## WORK REQUEST:
Reproduce the listing word for word, leaving every picture behind.

## RECORDED DATA:
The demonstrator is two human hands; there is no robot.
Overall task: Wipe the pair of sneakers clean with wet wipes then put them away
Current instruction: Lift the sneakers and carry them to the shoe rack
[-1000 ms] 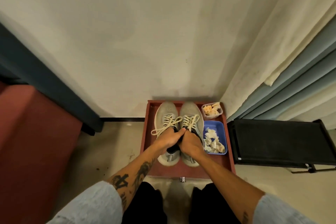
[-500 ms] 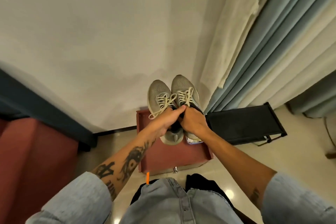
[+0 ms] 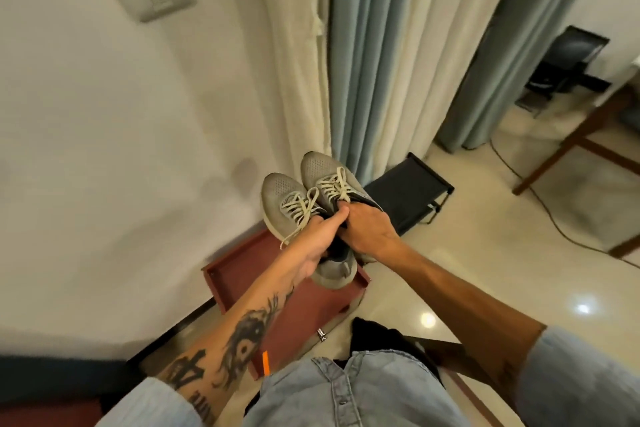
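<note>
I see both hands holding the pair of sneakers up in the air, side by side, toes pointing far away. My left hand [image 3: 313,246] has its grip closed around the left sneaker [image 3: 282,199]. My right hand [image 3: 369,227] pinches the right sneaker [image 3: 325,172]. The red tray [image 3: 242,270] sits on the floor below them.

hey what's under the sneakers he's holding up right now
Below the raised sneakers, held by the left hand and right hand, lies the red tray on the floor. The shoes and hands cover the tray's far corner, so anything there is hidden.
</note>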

## THE COMPLETED TASK:
The demonstrator is two human hands; there is no robot.
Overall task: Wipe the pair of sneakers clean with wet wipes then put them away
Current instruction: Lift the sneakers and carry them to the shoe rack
[-1000 ms] 
[-500 ms] 
[+0 ms] 
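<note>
I see both hands holding the pair of sneakers up in the air, side by side, toes pointing far away. My left hand [image 3: 313,246] has its grip closed around the left sneaker [image 3: 282,199]. My right hand [image 3: 369,227] pinches the right sneaker [image 3: 325,172]. The red tray [image 3: 242,270] sits on the floor below them.

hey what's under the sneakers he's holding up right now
Below the raised sneakers, held by the left hand and right hand, lies the red tray on the floor. The shoes and hands cover the tray's far corner, so anything there is hidden.
</note>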

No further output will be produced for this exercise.